What is expected - Answer with a single number, the count of lines in the material below that contain the word "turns".

Available data -
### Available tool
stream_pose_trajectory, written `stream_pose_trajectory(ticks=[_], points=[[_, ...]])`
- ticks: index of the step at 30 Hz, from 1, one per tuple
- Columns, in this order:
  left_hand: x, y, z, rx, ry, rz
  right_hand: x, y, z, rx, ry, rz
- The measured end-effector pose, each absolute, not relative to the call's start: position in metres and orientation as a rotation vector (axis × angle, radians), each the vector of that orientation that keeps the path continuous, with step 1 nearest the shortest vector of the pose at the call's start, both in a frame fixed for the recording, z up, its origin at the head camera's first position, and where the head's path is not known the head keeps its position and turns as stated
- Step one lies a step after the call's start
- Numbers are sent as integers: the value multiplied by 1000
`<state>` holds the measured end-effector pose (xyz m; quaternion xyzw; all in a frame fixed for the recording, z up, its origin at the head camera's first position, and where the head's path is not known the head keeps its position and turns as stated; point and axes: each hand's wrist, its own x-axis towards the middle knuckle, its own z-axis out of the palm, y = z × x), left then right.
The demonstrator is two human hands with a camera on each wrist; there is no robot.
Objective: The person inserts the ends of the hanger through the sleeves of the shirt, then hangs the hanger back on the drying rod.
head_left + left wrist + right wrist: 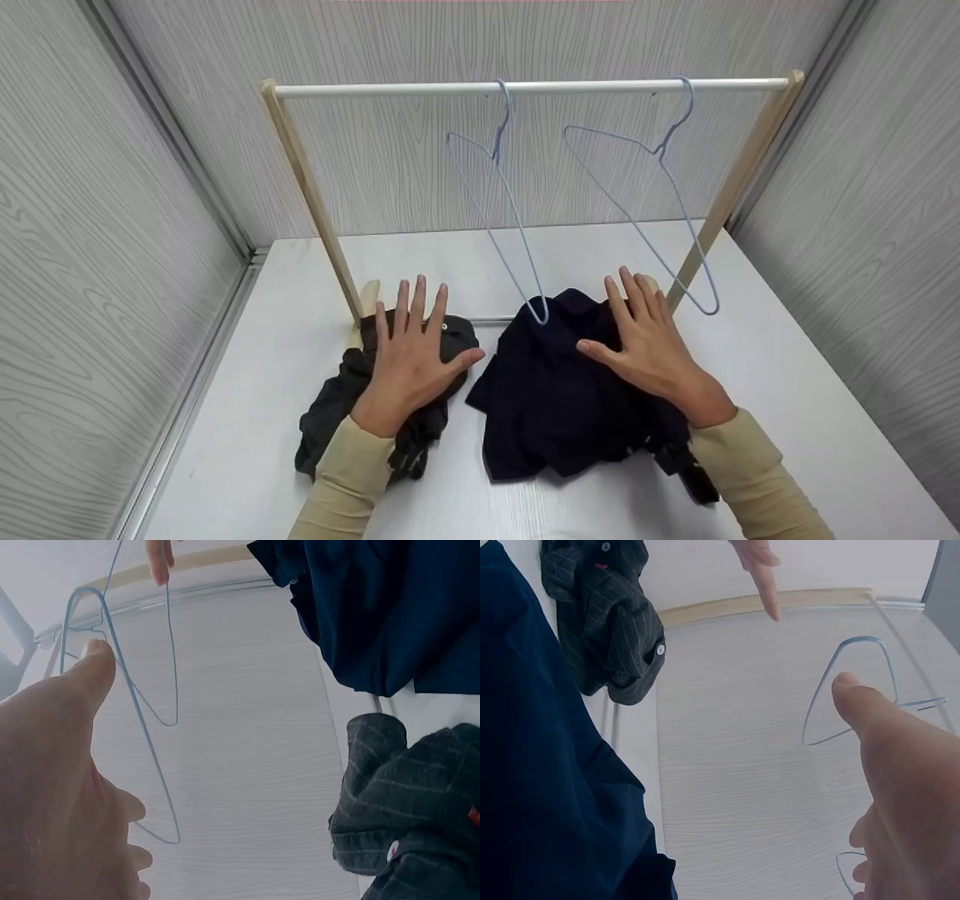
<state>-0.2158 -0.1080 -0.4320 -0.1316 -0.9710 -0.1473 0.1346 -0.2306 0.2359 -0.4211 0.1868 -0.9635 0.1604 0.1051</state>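
Note:
My left hand is spread flat, palm down, above a crumpled dark grey garment. In the left wrist view this garment shows a thin check pattern and a white button. My right hand, its fingers also straight and apart, hovers over the right side of a rumpled navy garment. Neither hand holds anything. Two thin blue wire hangers hang from the rack's white rod: one hanger near the middle, another hanger towards the right.
The rack has a white rod, a wooden left post and a wooden right post. It stands on a white table. Pale wood-grain panels enclose the back and both sides.

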Motion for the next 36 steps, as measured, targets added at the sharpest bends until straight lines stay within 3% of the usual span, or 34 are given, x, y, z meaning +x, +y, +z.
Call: stream_pose_trajectory(ticks=[10, 20, 36], points=[[-221, -76, -443, -516, -2810, -577, -230, 248, -430, 504, -2871, 531], [-230, -16, -456, -761, -2852, -671, -231, 259, -447, 428, -2943, 591], [-283, 52, -479, -960, -2640, -605, -251, 255, -475, 306, -2821, 741]])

Finished exercise - 2